Эрмитажная алтарная картина Франчии, помеченная 1500 годом, — один из его шедевров. Вся схема здесь примитивна в своем строгом и симметричном построении, несколько напоминающем венецианские картины того же времени. И в красках чувствуется что-то простодушное и несколько ремесленное, чего не найти в произведениях последующего периода. Но исполнение этой картины удивительно совершенно и вполне понятно, что мастер подписал ее полным своим именем, не забыв, по своему обыкновению, упомянуть о своей принадлежности к цеху золотых дел.
Венецианцы XI в.
Несколько хороших примеров дают представление в Эрмитаже и об искусстве ранних венецианцев.
Принято противополагать формальные задачи тосканцев колористическим исканиям венецианцев. Однако на самом деле течения эти отличаются друг от друга и по существу, всей Художественной психологией, всем подходом к делу.

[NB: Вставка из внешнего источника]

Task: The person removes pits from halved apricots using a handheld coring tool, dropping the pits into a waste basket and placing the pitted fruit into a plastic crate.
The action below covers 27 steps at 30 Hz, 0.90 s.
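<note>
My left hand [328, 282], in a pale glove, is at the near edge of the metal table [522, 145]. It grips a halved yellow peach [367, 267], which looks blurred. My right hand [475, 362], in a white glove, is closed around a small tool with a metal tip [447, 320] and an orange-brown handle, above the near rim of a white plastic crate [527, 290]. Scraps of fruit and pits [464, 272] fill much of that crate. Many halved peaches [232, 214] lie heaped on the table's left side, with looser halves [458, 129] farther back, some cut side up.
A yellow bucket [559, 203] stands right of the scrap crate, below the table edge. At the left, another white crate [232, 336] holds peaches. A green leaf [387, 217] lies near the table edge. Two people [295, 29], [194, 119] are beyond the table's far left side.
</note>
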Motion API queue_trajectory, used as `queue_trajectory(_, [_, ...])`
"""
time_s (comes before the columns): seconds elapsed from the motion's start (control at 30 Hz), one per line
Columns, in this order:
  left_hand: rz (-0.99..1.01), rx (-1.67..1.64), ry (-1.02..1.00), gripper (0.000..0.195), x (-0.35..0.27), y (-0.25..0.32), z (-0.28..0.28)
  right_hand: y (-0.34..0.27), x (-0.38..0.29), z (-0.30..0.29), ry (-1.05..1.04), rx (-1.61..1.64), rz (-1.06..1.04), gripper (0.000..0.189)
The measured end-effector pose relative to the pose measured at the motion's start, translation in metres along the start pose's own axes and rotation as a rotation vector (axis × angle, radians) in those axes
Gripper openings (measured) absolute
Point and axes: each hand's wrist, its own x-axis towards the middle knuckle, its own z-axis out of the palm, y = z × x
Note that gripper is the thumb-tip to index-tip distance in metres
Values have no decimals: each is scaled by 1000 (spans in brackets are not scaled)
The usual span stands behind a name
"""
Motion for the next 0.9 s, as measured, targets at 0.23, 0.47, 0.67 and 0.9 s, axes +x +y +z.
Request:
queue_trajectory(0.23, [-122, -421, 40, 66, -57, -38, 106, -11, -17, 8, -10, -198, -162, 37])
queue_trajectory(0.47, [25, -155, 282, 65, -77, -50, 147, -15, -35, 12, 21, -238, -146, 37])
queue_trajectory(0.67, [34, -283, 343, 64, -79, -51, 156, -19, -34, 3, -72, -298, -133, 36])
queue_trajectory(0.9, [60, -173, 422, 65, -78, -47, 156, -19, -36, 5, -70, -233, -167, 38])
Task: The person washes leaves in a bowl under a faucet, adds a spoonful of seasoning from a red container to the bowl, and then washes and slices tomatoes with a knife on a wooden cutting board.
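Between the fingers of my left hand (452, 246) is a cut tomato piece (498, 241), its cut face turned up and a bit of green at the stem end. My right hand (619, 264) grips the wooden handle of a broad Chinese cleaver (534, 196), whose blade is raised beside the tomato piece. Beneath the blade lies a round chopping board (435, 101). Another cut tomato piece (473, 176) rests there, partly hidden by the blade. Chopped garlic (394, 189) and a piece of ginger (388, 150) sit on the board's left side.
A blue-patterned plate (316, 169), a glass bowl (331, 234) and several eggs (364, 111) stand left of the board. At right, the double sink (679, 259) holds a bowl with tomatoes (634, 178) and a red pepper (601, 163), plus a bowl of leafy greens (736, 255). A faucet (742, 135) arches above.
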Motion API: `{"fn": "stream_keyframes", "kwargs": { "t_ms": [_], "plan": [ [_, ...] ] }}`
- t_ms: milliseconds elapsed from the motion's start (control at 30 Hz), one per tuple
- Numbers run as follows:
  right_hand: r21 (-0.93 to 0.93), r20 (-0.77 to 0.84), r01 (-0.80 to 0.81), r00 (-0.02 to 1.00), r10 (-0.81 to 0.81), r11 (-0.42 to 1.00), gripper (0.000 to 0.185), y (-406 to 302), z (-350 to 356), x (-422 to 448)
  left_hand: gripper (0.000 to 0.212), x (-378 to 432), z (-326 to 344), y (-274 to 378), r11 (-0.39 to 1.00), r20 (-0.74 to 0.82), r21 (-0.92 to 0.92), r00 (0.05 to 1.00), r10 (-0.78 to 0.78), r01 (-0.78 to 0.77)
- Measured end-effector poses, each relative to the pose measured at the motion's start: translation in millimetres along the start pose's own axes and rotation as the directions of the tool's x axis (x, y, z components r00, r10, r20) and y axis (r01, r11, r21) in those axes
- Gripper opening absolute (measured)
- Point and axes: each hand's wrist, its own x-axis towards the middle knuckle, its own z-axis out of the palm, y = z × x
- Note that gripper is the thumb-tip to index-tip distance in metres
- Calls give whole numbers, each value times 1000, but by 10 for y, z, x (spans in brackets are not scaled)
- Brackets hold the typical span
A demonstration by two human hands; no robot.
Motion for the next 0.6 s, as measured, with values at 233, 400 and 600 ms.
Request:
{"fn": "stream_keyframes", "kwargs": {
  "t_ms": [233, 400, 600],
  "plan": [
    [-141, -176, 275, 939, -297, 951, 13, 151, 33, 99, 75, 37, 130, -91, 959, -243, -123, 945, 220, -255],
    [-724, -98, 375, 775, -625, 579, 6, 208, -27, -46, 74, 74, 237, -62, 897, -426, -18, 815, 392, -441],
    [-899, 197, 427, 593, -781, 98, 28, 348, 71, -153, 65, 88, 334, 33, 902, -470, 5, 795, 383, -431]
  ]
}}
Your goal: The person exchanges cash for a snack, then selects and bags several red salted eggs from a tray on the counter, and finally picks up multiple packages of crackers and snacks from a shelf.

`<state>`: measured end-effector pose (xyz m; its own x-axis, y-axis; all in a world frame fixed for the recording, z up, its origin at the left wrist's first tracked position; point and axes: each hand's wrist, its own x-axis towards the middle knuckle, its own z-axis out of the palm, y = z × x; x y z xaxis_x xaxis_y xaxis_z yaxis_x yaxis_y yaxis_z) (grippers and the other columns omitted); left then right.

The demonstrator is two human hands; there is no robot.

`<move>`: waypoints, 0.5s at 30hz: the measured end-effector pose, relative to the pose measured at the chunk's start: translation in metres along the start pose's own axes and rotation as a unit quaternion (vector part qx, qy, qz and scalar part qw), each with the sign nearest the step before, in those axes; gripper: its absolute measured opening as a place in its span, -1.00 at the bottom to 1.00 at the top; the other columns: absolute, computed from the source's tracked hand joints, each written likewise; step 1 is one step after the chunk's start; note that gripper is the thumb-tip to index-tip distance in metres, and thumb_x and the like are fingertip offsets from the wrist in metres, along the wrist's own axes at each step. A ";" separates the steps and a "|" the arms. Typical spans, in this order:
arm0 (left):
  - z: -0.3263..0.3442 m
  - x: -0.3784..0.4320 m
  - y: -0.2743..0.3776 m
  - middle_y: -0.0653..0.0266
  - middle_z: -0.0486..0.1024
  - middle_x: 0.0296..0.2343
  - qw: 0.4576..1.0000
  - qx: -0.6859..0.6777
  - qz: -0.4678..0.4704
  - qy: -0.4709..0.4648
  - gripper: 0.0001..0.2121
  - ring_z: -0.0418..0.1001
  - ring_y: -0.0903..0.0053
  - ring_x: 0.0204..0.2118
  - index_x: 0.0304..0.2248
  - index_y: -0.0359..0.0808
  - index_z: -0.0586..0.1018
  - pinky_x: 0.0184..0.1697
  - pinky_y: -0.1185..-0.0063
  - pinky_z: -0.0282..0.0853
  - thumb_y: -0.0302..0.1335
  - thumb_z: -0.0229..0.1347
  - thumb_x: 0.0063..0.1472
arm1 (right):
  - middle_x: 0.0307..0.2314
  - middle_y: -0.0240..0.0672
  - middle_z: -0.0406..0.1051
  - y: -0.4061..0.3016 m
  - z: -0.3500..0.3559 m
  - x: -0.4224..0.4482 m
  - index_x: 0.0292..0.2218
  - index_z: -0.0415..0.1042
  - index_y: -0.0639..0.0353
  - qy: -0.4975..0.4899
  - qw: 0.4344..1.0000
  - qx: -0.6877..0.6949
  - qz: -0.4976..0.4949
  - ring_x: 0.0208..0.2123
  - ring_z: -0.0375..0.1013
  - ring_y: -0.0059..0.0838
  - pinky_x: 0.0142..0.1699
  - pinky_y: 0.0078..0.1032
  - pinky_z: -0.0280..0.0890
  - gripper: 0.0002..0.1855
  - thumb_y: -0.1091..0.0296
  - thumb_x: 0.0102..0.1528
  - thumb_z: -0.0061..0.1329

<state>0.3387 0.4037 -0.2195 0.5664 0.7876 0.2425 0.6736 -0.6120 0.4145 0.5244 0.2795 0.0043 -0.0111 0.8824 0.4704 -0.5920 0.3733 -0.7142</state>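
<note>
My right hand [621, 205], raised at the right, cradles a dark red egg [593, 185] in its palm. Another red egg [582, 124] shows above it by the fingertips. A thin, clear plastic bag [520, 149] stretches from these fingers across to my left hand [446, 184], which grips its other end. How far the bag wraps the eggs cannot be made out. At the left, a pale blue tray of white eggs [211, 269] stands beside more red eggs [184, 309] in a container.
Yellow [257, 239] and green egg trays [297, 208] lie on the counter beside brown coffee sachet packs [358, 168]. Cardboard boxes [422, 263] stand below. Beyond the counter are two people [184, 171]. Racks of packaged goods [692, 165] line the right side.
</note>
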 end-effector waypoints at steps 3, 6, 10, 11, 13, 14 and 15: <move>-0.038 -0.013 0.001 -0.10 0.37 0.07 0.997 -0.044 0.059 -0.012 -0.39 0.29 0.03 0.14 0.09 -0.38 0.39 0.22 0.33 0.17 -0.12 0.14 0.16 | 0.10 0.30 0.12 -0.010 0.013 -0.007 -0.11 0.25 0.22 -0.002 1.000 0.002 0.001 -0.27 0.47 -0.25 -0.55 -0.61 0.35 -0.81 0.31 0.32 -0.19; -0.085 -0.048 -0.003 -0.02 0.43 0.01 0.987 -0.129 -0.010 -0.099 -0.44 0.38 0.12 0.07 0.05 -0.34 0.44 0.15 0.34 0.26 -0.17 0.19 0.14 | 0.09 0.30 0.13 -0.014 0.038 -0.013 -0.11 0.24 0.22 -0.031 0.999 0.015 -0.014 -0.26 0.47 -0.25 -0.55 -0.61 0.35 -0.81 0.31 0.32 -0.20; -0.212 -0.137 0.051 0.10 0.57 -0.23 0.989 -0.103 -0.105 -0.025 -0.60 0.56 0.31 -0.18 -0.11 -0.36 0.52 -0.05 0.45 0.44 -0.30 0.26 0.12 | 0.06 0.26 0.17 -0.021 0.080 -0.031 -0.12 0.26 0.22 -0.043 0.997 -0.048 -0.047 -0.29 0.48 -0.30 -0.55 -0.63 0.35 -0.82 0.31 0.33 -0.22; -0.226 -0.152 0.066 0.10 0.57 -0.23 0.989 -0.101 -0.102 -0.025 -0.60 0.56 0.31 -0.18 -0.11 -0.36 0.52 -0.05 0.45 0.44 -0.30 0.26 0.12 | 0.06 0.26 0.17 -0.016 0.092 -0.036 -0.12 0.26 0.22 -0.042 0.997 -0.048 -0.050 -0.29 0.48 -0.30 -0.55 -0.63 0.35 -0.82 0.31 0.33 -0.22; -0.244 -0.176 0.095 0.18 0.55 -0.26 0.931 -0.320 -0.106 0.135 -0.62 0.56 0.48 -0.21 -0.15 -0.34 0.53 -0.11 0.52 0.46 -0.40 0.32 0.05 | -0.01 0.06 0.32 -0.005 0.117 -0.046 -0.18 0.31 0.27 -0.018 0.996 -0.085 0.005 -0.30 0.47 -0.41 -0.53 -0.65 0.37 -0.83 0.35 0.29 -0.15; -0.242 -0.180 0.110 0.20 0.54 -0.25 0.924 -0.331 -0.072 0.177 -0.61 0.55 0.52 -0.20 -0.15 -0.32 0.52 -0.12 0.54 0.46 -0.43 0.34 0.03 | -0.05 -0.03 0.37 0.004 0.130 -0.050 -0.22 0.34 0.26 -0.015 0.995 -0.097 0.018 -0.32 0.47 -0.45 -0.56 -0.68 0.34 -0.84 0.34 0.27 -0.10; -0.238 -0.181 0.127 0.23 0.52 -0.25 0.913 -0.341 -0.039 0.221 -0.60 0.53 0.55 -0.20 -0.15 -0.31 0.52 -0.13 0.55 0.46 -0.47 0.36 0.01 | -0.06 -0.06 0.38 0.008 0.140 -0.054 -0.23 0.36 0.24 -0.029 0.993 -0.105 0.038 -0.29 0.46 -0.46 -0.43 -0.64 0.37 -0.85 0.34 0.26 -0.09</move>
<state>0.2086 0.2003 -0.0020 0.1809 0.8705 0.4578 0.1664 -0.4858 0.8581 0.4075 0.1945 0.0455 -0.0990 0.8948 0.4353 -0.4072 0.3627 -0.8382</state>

Тосканцы видели предметы как-то скульптурно резко, краски они клали в радостной пестроте и яркости, самые изображения служили им скорее символами религиозных понятий или выражениями сложных душевных эмоций. Венецианцы же являются с самого начала XV века последовательными реалистами, и в качестве таковых они рано начинают добиваться наибольшей иллюзорности. Все их отношение к делу интимное и несколько простодушное; в них больше душевной теплоты, больше настроения и меньше пафоса. Разница эта может быть объяснена как расовыми особенностями (обилием элементов славянского и германского), так и историческими условиями. Венеция раньше других областей Италии познала мудрую цельность государственности (в XV веке она была самым обширным и самым мощным из итальянских штатов) и обладала огромными богатствами, сообщавшими жизни ту налаженность и тот комфорт, которые не были известны в других частях Аппенинского полуострова. Но, действительно, и самый воздух, и самый свет, и краски Венеции иные, нежели воздух, свет и краски Тосканы. Атмосфера насыщена здесь водяными испарениями, которые окутывают предметы легкой дымкой, вызывают миражи над пеленой Адриатики и придают всему фантастический оттенок. Старые венецианцы потому, быть может, и были реалистами, что мир, который они видели перед глазами, прельщал своей красотой как волшебство. Что же касается специально вопроса о краске, то “колористы” венецианцы не были более цветисты, нежели “рисовальщики” тосканцы. Наоборот, венецианцы рано отвыкли от детски пестрых комбинаций и от изобилия чистых тонов; уже к XV веку мы видим их достигшими глубокого познания тонких оттенков и нежных градаций. Эта изощренность глаза венецианцев может быть объяснена, между прочим, и влиянием восхитительных византийских мозаик, которыми тогда еще были полны венецианские церкви (и среди них самый сказочный из христианских храмов Сан Марко), а также обилием роскошных по краскам восточных товаров, непрестанно стекавшихся в главный торговый центр южной Европы.